[Bugs] [Bug 1352854] New: GlusterFS - Memory Leak - High Memory Utilization

Tue Jul 5 09:29:34 UTC 2016

https://bugzilla.redhat.com/show_bug.cgi?id=1352854

            Bug ID: 1352854
           Summary: GlusterFS - Memory Leak - High Memory Utilization
           Product: GlusterFS
           Version: mainline
         Component: glusterd
          Keywords: Triaged
          Severity: medium
          Priority: urgent
          Assignee: bugs at gluster.org
          Reporter: moagrawa at redhat.com
                CC: amukherj at redhat.com, bugs at gluster.org,
                    kaushal at redhat.com, moagrawa at redhat.com,
                    rkavunga at redhat.com, uganit at gmail.com
        Depends On: 1329335

+++ This bug was initially created as a clone of Bug #1329335 +++

We are using GlusterFS 3.7.11 (upgraded from 3.7.6 last week) on RHEL 7.x in
AWS EC2.

We continue to see memory utilization going up once every 2 days. The memory
utilization of the server demon(glusterd) in  NFS server is keep on increasing.
In about 30+ hours the Memory utilization of glusterd service alone will reach
70% of memory available. Since we have alarms for this threshold, we get
notified and only way to stop it so far is to restart the glusterd. 

This happens even where there’s not a lot of load in GlusterFS.

The GlusterFS is configured in the two server nodes with two mount location.

$ df -i
Filesystem        Inodes  IUsed     IFree IUse% Mounted on

/dev/xvdf      125829120 120186 125708934    1% /nfs_app1
/dev/xvdg      125829120 142937 125686183    1% /nfs_app2

As part of debugging, we tried the following:

1.    From the client side, in the mount location, we tried to read and write
around 1000 files (each of 4MB size). There was no marked spike in memory
utilization during this time. 
2.    We were using GlusterFS 3.7.6 and moved to 3.7.11 and despite that the
problem persists.
3.    We created a dump of the volume in question. The dump file is attached.
Some of memory allocations such as gf_common_mt_asptinlf_memoryusage has huge
total_allocs. Specifically 3 of them that are listed below.

[global.glusterfs - usage-type gf_common_mt_asprintf memusage]
size=260
num_allocs=12
max_size=2464
max_num_allocs=294
total_allocs=927964

[global.glusterfs - usage-type gf_common_mt_char memusage]
size=6388
num_allocs=164
max_size=30134
max_num_allocs=645
total_allocs=1424017

[protocol/server.xyz-server - usage-type gf_common_mt_strdup memusage]
size=26055
num_allocs=2795
max_size=27198
max_num_allocs=2828
total_allocs=135503

4.    We also noticed that the mempool has nr_files as a negative number. Not
sure if this is also a cause of the problem.

[mempool]
[storage/posix.xyz-posix]
base_path=/nfs_xyz/abc
base_path_length=25
max_read=44215866
max_write=104925485
nr_files=-418

This is happening in Prod and as expected generates a lot of problems. 
Has anybody seen this before? Any insights into what we can try would be
greatly appreciated.

--- Additional comment from Kaushal on 2016-04-25 03:37:03 EDT ---

Hi Nagendra,

Could you provide the statedumps of the GlusterD process? The dumps you've
provided are of the brick processes (ie. glusterfsd).
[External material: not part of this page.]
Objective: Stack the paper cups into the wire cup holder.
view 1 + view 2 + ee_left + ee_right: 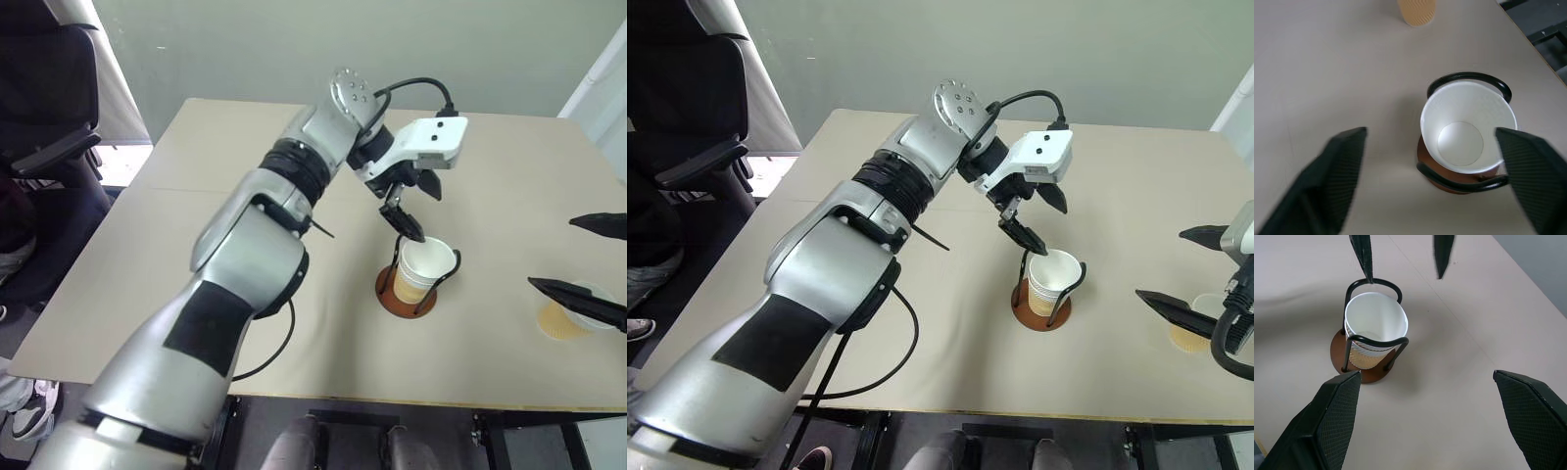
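The wire cup holder, a reddish-brown disc with two black wire loops, stands near the middle of the table. Nested paper cups sit upright inside it, white insides showing. My left gripper hovers just above the top cup's rim, open, with nothing between its fingers. Another tan paper cup rests on the table at the right, partly behind one finger of my right gripper. That gripper is open and empty, a little to the right of the holder.
The beige table has a near edge just in front of the holder. A dark chair stands off its left side. A black cable loops over the left wrist.
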Robot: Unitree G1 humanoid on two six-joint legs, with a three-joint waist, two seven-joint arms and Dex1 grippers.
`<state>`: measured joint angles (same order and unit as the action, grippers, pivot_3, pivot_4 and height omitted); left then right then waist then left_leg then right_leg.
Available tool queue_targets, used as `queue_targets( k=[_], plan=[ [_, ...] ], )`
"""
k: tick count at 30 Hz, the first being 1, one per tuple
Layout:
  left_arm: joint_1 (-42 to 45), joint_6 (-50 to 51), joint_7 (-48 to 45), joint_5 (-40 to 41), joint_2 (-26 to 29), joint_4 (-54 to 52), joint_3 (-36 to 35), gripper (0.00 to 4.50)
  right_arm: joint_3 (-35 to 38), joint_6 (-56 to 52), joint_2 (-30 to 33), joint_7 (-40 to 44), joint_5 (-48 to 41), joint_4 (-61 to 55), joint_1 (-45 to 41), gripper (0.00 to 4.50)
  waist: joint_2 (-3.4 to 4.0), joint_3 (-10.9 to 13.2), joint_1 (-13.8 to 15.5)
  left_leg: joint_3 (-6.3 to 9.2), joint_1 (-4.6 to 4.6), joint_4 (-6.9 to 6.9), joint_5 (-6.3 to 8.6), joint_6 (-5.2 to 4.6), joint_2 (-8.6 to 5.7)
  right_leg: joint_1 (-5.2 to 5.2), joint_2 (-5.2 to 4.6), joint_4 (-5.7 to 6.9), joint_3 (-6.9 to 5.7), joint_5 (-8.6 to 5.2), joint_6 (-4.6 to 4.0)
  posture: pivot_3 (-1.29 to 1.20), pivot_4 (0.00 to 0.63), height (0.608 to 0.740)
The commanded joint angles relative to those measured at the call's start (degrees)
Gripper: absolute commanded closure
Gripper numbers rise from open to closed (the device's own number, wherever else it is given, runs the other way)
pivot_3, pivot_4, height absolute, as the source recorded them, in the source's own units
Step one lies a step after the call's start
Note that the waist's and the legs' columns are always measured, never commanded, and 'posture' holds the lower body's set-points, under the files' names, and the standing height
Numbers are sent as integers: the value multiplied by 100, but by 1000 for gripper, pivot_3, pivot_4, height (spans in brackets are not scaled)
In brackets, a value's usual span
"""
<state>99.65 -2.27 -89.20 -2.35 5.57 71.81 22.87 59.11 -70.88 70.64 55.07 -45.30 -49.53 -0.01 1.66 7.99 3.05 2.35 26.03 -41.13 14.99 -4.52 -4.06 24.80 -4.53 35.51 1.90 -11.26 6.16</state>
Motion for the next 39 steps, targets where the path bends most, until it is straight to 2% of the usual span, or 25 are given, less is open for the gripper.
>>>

You can get the statedump of the the GlusterD process by sending is a SIGUSR1
signal.
`kill -SIGUSR1 <pid of glusterd>`.
The statedump files will be created in /var/run/gluster.

It would be nice if you can provide statedumps from two different times, so
that we can compare what changed.

--- Additional comment from Nagendran on 2016-04-25 08:46 EDT ---

--- Additional comment from Nagendran on 2016-04-25 08:46 EDT ---

--- Additional comment from Nagendran on 2016-04-25 08:48:29 EDT ---

Hi Kaushal,

    Thanks for your response.

    As you suggested, We have taken statedumps in different time interval, when
we taken first dump, the memory utilization of glusterd is 5.6% , after one
hour its increased by 7.6%. So both these dumps have been attached for your
reference.

Note: The time between the dumps is 1hr.

     For any more information on this, please let us know.

Thanks,
Nagendran N

--- Additional comment from Atin Mukherjee on 2016-04-25 11:24:51 EDT ---

What all commands have been run? Could you also attach the cmd_history.log file
from all the nodes?

--- Additional comment from Nagendran on 2016-04-26 05:48 EDT ---

Command History for the first node.

--- Additional comment from Nagendran on 2016-04-26 05:48 EDT ---

--- Additional comment from Nagendran on 2016-04-26 05:51:01 EDT ---

Hi Kaushal,
I have attached the command history for both the nodes as part of this as
requested.

Please let us know if you have any thoughts on what's going on. 
Unfortunately, this is creating a serious problem (memory alarms in Prod
getting triggered almost every alternate day) and we are ending up restarting
during loads. 

Appreciate any pointers on the problem.

--- Additional comment from Mohammed Rafi KC on 2016-04-26 08:51:45 EDT ---

>From your cmd_history, I see your running lot of profile commands. So are you
observing memory leak when you run profile commands continuously?. I'm asking
this because that will help to figure out the memory leak path easily.

--- Additional comment from Nagendran on 2016-04-26 09:42:38 EDT ---

We are using a custom NewRelic plugin to get some metrics about the GlusterFS
peer for monitoring - basically a cron job that runs this command:

gluster volume profile ${1} info | grep -n "Brick" | sed -n 2p | cut -d":" -f 1

We have temporarily stopped the agent now and will check if this helps. Is this
what you are suspecting as the root cause?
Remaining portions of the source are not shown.